• [Exercise directions] Copy each entry exactly, leaving nothing out.
[Entries provided]
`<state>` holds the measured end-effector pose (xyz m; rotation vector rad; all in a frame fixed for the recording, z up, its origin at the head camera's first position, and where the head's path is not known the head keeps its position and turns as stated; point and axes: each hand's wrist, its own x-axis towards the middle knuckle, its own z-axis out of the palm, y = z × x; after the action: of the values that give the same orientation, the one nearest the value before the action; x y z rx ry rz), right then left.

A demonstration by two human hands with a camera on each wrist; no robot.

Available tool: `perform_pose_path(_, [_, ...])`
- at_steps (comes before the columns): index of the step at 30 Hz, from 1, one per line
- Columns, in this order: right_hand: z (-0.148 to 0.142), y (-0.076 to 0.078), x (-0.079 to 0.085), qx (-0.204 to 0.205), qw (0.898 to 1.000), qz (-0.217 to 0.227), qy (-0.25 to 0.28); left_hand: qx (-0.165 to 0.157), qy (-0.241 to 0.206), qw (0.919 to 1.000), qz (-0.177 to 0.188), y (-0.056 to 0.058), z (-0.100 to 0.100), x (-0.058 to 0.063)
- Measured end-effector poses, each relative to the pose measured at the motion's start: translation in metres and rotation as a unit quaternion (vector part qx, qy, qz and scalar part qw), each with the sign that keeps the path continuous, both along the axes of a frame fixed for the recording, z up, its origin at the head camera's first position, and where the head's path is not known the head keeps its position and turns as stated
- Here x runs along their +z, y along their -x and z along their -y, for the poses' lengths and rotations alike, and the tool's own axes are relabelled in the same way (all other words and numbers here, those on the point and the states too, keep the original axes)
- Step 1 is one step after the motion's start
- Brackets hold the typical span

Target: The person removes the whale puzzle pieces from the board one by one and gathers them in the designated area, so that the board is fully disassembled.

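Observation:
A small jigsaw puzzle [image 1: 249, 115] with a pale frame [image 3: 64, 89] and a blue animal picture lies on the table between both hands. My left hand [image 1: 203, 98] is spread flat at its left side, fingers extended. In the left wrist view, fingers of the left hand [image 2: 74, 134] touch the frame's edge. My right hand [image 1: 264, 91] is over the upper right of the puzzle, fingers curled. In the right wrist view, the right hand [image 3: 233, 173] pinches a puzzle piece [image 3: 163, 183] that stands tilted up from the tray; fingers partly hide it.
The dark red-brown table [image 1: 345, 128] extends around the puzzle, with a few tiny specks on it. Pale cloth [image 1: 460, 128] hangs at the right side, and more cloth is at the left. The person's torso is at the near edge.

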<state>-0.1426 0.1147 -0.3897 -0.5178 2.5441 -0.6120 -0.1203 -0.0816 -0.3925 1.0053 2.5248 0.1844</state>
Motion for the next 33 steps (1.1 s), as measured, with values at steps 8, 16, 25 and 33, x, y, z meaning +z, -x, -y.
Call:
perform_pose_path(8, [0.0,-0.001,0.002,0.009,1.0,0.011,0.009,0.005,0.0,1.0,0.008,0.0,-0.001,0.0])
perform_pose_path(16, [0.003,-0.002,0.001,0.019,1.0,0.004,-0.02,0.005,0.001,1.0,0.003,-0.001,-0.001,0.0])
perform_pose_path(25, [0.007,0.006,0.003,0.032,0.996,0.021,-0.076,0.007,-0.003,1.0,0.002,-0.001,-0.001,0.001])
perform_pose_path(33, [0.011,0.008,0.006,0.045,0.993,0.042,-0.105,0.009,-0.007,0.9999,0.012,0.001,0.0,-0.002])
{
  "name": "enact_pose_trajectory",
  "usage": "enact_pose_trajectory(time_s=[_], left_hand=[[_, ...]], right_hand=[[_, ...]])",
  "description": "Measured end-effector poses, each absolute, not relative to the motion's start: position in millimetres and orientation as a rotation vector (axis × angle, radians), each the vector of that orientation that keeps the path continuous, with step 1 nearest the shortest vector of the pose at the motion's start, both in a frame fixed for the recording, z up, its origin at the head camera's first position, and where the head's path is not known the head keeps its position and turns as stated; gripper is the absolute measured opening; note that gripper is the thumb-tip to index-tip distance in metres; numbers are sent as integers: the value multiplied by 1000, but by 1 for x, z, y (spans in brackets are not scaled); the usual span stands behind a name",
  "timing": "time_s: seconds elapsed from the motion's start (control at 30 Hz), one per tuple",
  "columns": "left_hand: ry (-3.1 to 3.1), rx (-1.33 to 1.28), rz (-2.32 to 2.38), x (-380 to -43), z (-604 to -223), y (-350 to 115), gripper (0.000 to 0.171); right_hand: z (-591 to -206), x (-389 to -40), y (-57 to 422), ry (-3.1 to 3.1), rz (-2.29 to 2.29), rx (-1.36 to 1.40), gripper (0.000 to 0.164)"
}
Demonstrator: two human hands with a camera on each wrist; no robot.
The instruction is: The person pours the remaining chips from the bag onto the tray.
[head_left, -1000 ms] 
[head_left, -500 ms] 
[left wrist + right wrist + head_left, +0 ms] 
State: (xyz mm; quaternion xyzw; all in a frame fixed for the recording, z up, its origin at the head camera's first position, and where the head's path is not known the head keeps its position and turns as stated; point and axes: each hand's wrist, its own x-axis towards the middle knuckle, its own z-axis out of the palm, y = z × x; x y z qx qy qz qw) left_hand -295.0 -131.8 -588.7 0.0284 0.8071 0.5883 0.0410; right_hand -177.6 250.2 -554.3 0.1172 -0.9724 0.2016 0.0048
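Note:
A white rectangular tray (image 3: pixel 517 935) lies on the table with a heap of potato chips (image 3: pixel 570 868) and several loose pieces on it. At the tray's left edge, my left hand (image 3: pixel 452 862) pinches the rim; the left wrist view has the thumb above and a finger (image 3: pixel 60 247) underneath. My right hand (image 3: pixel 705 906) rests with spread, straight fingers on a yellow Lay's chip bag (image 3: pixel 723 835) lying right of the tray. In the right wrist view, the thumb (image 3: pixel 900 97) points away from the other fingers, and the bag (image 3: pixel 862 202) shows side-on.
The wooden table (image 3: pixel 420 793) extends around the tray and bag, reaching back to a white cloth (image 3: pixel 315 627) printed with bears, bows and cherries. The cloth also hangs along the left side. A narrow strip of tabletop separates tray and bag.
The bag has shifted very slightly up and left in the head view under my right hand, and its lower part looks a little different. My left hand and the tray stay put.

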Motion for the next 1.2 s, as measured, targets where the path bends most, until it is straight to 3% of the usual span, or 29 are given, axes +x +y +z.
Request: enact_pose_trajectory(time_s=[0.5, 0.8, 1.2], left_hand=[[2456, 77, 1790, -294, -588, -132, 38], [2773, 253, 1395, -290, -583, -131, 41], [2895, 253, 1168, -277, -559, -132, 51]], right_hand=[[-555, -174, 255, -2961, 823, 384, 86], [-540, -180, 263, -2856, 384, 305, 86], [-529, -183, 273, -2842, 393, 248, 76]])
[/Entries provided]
• [Result for this task]
`<state>` holds the measured end-effector pose (xyz m; rotation vector rad; all in a frame fixed for the recording, z up, its origin at the head camera's first position, and where the head's path is not known the head keeps its position and turns as stated; point and axes: each hand's wrist, its own x-axis towards the middle knuckle, its own z-axis out of the palm, y = z × x; after the action: of the values that give the same orientation, the one nearest the value before the action; x y z rx ry rz), right then left.

A demonstration by two human hands with a camera on each wrist; no robot.

Available tool: `perform_pose_path(_, [_, ...])`
- at_steps (comes before the columns): index of the step at 30 Hz, from 1, one per line
- Columns, in this order: right_hand: z (-0.148 to 0.142), y (-0.076 to 0.078), x (-0.079 to 0.085), qx (-0.204 to 0.205), qw (0.898 to 1.000), qz (-0.217 to 0.227), qy (-0.25 to 0.28); left_hand: qx (-0.165 to 0.157), qy (-0.241 to 0.206), qw (0.919 to 1.000), qz (-0.177 to 0.188), y (-0.056 to 0.058), z (-0.100 to 0.100), x (-0.058 to 0.063)
- Measured end-effector poses, each relative to the pose measured at the motion's start: translation in metres and rotation as a unit quaternion (vector part qx, qy, qz and scalar part qw), each with the sign that keeps the path continuous, both along the axes of a frame fixed for the recording, z up, its origin at the head camera's first position, and where the head's path is not known the head keeps its position and turns as stated
- Here x runs along their +z, y along their -x and z along their -y, for the poses' lengths and rotations alike, and the tool's own axes are relabelled in the same way (all other words and numbers here, those on the point and the states too, keep the original axes)
- Step 1 is one step after the motion's start
- Brackets hold the typical span

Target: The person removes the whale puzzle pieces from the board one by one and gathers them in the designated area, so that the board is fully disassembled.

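Observation:
A small jigsaw puzzle [image 1: 249, 115] with a pale frame [image 3: 64, 89] and a blue animal picture lies on the table between both hands. My left hand [image 1: 203, 98] is spread flat at its left side, fingers extended. In the left wrist view, fingers of the left hand [image 2: 74, 134] touch the frame's edge. My right hand [image 1: 264, 91] is over the upper right of the puzzle, fingers curled. In the right wrist view, the right hand [image 3: 233, 173] pinches a puzzle piece [image 3: 163, 183] that stands tilted up from the tray; fingers partly hide it.
The dark red-brown table [image 1: 345, 128] extends around the puzzle, with a few tiny specks on it. Pale cloth [image 1: 460, 128] hangs at the right side, and more cloth is at the left. The person's torso is at the near edge.
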
<state>-0.1426 0.1147 -0.3897 -0.5178 2.5441 -0.6120 -0.1203 -0.0816 -0.3925 1.0053 2.5248 0.1844</state>
Motion for the next 33 steps (1.1 s), as measured, with values at steps 8, 16, 25 and 33, x, y, z meaning +z, -x, -y.
Call:
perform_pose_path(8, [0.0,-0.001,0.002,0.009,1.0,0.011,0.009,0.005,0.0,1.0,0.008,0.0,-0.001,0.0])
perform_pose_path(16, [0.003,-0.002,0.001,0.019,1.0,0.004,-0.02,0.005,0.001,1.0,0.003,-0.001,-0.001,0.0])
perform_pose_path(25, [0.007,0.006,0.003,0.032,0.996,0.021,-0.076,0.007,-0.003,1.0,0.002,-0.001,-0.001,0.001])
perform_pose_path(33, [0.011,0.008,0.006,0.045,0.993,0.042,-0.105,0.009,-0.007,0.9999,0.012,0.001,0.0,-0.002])
{
  "name": "enact_pose_trajectory",
  "usage": "enact_pose_trajectory(time_s=[_], left_hand=[[_, ...]], right_hand=[[_, ...]])",
  "description": "Measured end-effector poses, each absolute, not relative to the motion's start: position in millimetres and orientation as a rotation vector (axis × angle, radians), each the vector of that orientation that keeps the path continuous, with step 1 nearest the shortest vector of the pose at the motion's start, both in a frame fixed for the recording, z up, its origin at the head camera's first position, and where the head's path is not known the head keeps its position and turns as stated; gripper is the absolute measured opening; note that gripper is the thumb-tip to index-tip distance in metres; numbers are sent as integers: the value multiplied by 1000, but by 1 for x, z, y (spans in brackets are not scaled); the usual span stands behind a name",
  "timing": "time_s: seconds elapsed from the motion's start (control at 30 Hz), one per tuple",
  "columns": "left_hand: ry (-3.1 to 3.1), rx (-1.33 to 1.28), rz (-2.32 to 2.38), x (-380 to -43), z (-604 to -223), y (-350 to 115), gripper (0.000 to 0.171); right_hand: z (-591 to -206), x (-389 to -40), y (-57 to 422), ry (-3.1 to 3.1), rz (-2.29 to 2.29), rx (-1.36 to 1.40), gripper (0.000 to 0.164)"
}
Demonstrator: two human hands with a camera on each wrist; no robot.
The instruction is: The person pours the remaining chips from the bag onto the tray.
[head_left, -1000 ms] 
[head_left, -500 ms] 
[left wrist + right wrist + head_left, +0 ms] 
State: (xyz mm; quaternion xyzw; all in a frame fixed for the recording, z up, its origin at the head camera's first position, and where the head's path is not known the head keeps its position and turns as stated; point and axes: each hand's wrist, its own x-axis towards the middle knuckle, its own z-axis out of the palm, y = z × x; x y z qx qy qz qw) left_hand -295.0 -131.8 -588.7 0.0284 0.8071 0.5883 0.0410; right_hand -177.6 250.2 -554.3 0.1172 -0.9724 0.2016 0.0048
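Note:
A white rectangular tray (image 3: pixel 517 935) lies on the table with a heap of potato chips (image 3: pixel 570 868) and several loose pieces on it. At the tray's left edge, my left hand (image 3: pixel 452 862) pinches the rim; the left wrist view has the thumb above and a finger (image 3: pixel 60 247) underneath. My right hand (image 3: pixel 705 906) rests with spread, straight fingers on a yellow Lay's chip bag (image 3: pixel 723 835) lying right of the tray. In the right wrist view, the thumb (image 3: pixel 900 97) points away from the other fingers, and the bag (image 3: pixel 862 202) shows side-on.
The wooden table (image 3: pixel 420 793) extends around the tray and bag, reaching back to a white cloth (image 3: pixel 315 627) printed with bears, bows and cherries. The cloth also hangs along the left side. A narrow strip of tabletop separates tray and bag.
The bag has shifted very slightly up and left in the head view under my right hand, and its lower part looks a little different. My left hand and the tray stay put.
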
Motion for the next 1.2 s, as measured, targets where the path bends most, until it is straight to 3% of the usual span, or 29 are given, axes +x +y +z.
Request: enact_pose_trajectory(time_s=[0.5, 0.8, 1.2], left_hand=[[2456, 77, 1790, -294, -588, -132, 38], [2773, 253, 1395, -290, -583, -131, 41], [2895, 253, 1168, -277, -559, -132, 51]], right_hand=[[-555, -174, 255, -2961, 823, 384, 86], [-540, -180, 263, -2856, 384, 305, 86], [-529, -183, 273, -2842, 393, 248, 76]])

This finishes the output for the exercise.